Mauerblümchen

Früher sagte man Mauerblümchen, heute ist das eher ein Mobbingopfer. Die Zeiten ändern sich, aus der floralen Verniedlichung des Einsamseins, des Ausgegrenztwerdens, wird das harte Wort Mobbingopfer. Damit würgt man dem Mauerblümchen noch eins rein, was den Mobber freut, den hilflosen Amrandesteher, der zur schweigenden Mehrheit gehört, treibt es die Tränen in die Augen, denn er kann da nicht helfen, weil er ja auch gar nicht will. Und das stört ihn am meisten. Er will gar nicht helfen, er wollte auch früher nicht mit dem Mauerblümchen sprechen, er hat es ignoriert, hat hinter seinem Rücken gelästert, hat Witze gemacht, hässliche Briefe geschrieben, sein Radiergummi versteckt und üble Gerüchte in die Welt gesetzt. Ohne ein schlechtes Gewissen zu haben, denn das Mauerblümchen konnte wenigstens blühen, wenn auch in Grau.
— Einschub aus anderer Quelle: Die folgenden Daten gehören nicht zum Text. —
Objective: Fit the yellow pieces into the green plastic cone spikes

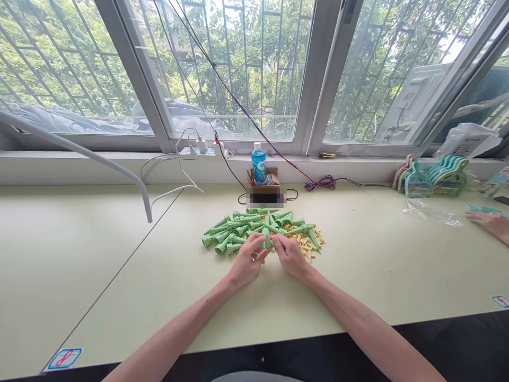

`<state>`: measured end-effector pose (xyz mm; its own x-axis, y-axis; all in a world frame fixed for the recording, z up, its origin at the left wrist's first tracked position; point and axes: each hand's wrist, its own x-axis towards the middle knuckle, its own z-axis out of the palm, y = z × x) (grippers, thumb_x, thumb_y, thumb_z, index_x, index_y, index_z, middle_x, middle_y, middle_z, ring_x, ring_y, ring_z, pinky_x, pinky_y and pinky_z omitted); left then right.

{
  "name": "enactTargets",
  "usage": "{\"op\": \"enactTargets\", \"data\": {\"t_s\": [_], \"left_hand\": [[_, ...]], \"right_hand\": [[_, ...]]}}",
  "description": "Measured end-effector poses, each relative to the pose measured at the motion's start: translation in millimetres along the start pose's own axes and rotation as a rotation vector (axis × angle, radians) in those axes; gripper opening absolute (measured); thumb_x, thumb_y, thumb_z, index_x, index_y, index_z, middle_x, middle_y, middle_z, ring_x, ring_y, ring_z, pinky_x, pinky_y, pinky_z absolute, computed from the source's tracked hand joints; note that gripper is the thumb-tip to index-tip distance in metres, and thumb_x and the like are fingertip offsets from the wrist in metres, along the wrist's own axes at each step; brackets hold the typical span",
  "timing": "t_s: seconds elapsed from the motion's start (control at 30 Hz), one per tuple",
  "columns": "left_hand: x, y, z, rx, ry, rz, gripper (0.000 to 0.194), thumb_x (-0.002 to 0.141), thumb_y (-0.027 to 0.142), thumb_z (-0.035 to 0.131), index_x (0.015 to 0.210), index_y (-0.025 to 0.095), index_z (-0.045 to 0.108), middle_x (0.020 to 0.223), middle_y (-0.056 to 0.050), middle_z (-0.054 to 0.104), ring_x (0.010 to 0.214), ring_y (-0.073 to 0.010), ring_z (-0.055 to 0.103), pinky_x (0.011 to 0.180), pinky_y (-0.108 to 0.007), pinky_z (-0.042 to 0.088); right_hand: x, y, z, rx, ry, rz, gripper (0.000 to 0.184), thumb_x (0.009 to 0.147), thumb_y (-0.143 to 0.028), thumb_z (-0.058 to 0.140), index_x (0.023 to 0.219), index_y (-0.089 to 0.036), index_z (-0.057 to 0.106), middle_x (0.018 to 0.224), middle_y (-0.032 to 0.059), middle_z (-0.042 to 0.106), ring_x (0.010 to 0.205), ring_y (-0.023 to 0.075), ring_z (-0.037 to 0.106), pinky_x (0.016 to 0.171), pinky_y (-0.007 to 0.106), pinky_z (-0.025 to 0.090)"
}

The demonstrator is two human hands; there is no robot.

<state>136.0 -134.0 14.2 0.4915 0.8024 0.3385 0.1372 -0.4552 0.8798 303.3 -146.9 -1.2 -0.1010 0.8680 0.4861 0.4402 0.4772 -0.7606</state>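
Note:
My left hand (247, 261) is closed around a green plastic cone-shaped spike (268, 243), keeping it just above the table with its wide end toward me. At the right side of that spike, my right hand (292, 257) has its thumb and forefinger pinched together; whatever sits between them is hidden. Beyond and left of my hands lies a pile of similar green spikes (233, 227), pointed at one end and ribbed at the collar. Small yellow plastic pieces (308, 246) are heaped beside my right hand, partly under a few spikes.
A blue-labelled bottle (259, 165) stands by a small cardboard box (273, 178) behind the pile. Coiled cable (321, 183) lies right of it. A white curved tube (119, 168) reaches in from the left. Green handled items (449, 178) and another person's hand (491, 223) are at right.

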Motion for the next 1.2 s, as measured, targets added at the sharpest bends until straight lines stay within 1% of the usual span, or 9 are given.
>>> {"op": "enactTargets", "data": {"t_s": [0.07, 0.13, 0.2, 0.3, 0.4, 0.6, 0.8, 1.03, 1.2], "left_hand": [[0.1, 2.1, 0.7, -0.013, 0.057, -0.050, 0.027, 0.091, 0.041, 0.057, 0.110, 0.023, 0.057, 0.110, -0.006, 0.056, 0.059, -0.0079, 0.055, 0.051, -0.022, 0.051], [0.7, 3.9, 0.1, -0.048, 0.123, -0.127, 0.029, 0.089, 0.044, 0.060, 0.107, 0.021, 0.054, 0.087, -0.001, 0.062, 0.051, -0.0074, 0.052, 0.046, -0.019, 0.045], [1.6, 4.2, -1.6, -0.107, 0.136, -0.206, 0.031, 0.090, 0.049, 0.055, 0.088, 0.018, 0.057, 0.058, 0.004, 0.055, 0.040, -0.0066, 0.045, 0.040, -0.017, 0.037], [2.9, 2.4, -4.6, -0.199, 0.043, -0.287, 0.062, 0.093, 0.060, 0.039, 0.052, 0.016, 0.052, 0.039, 0.003, 0.043, 0.030, -0.0064, 0.037, 0.033, -0.019, 0.026], [3.2, 0.6, -6.2, -0.279, -0.065, -0.373, 0.073, 0.092, 0.066, 0.034, 0.043, 0.015, 0.053, 0.038, 0.000, 0.045, 0.029, -0.0076, 0.039, 0.030, -0.020, 0.023], [2.0, 4.9, -6.9, -0.328, -0.104, -0.459, 0.060, 0.088, 0.065, 0.045, 0.064, 0.014, 0.065, 0.038, 0.002, 0.050, 0.027, -0.0063, 0.035, 0.033, -0.020, 0.027], [0.9, 6.2, -7.5, -0.239, -0.105, -0.306, 0.033, 0.083, 0.051, 0.064, 0.079, 0.018, 0.059, 0.046, 0.007, 0.048, 0.035, -0.0080, 0.042, 0.035, -0.019, 0.032], [1.8, 6.9, -3.6, -0.110, 0.001, -0.092, 0.026, 0.083, 0.042, 0.066, 0.080, 0.017, 0.064, 0.090, -0.001, 0.051, 0.054, -0.0068, 0.050, 0.041, -0.019, 0.045], [0.6, 7.3, -2.1, -0.144, 0.036, -0.166, 0.027, 0.085, 0.044, 0.064, 0.094, 0.019, 0.058, 0.070, 0.003, 0.053, 0.049, -0.0083, 0.049, 0.040, -0.017, 0.040]], "right_hand": [[0.5, -0.4, 0.9, -0.002, 0.036, 0.008, 0.038, 0.102, -0.039, 0.034, 0.068, -0.022, 0.034, 0.056, -0.0054, 0.032, 0.047, 0.0109, 0.030, 0.047, 0.026, 0.024], [1.1, -1.4, 0.7, 0.003, 0.076, 0.018, 0.038, 0.102, -0.039, 0.033, 0.068, -0.022, 0.033, 0.056, -0.0054, 0.033, 0.048, 0.0111, 0.030, 0.047, 0.025, 0.025], [1.4, -2.6, -0.2, 0.012, 0.105, 0.022, 0.038, 0.102, -0.040, 0.033, 0.069, -0.022, 0.034, 0.056, -0.0052, 0.034, 0.048, 0.0113, 0.030, 0.048, 0.025, 0.025], [0.8, -3.5, -1.4, 0.019, 0.101, -0.004, 0.038, 0.103, -0.040, 0.031, 0.069, -0.022, 0.035, 0.057, -0.0052, 0.034, 0.048, 0.0113, 0.031, 0.048, 0.025, 0.026], [-0.9, -3.4, -0.9, 0.024, 0.023, -0.072, 0.037, 0.102, -0.038, 0.032, 0.069, -0.022, 0.035, 0.058, -0.0053, 0.034, 0.050, 0.0112, 0.031, 0.050, 0.025, 0.027], [-2.3, -4.1, -1.1, 0.045, -0.051, -0.079, 0.036, 0.102, -0.035, 0.035, 0.069, -0.022, 0.038, 0.057, -0.0055, 0.034, 0.049, 0.0108, 0.029, 0.050, 0.024, 0.027], [-2.1, -2.4, -1.5, 0.070, -0.040, -0.028, 0.036, 0.102, -0.035, 0.035, 0.068, -0.022, 0.035, 0.058, -0.0049, 0.036, 0.049, 0.0113, 0.031, 0.049, 0.025, 0.027], [-2.1, -0.7, 0.6, 0.053, -0.059, 0.025, 0.037, 0.103, -0.037, 0.031, 0.069, -0.022, 0.037, 0.057, -0.0042, 0.040, 0.048, 0.0117, 0.035, 0.049, 0.025, 0.028], [-1.1, -4.1, -0.5, 0.043, -0.010, 0.012, 0.038, 0.103, -0.038, 0.031, 0.071, -0.022, 0.039, 0.058, -0.0040, 0.042, 0.049, 0.0115, 0.038, 0.050, 0.025, 0.030]]}}
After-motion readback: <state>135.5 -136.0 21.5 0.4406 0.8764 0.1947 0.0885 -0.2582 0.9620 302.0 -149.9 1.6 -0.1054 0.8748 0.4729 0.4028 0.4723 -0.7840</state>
Aber heute, wo alle schönen Begriffe kaputt gemacht werden durch technokratisches Geseire, wo Blümchen zu Opfern werden, die schweigende Mehrheit plötzlich kriminell ist, obwohl sie nur am Tatgeschehen steht und nichts sagt, endlich einmal nichts sagt in Zeiten des medialen Geplappers, da kann man nur folgern, dass die wahren Opfer diese "Nichtsprecher in Überzahl" sind, diese Nichthandelnden, denn sie müssen verkraften, dass sie nicht helfen wollen, damit müssen sie leben, und damit lässt man sie allein, tagein und tagaus. Vielleicht kann dieses Wissen auch dem Mauerblümchen helfen. Nur - wer hilft der schwiegenden Mehrheit?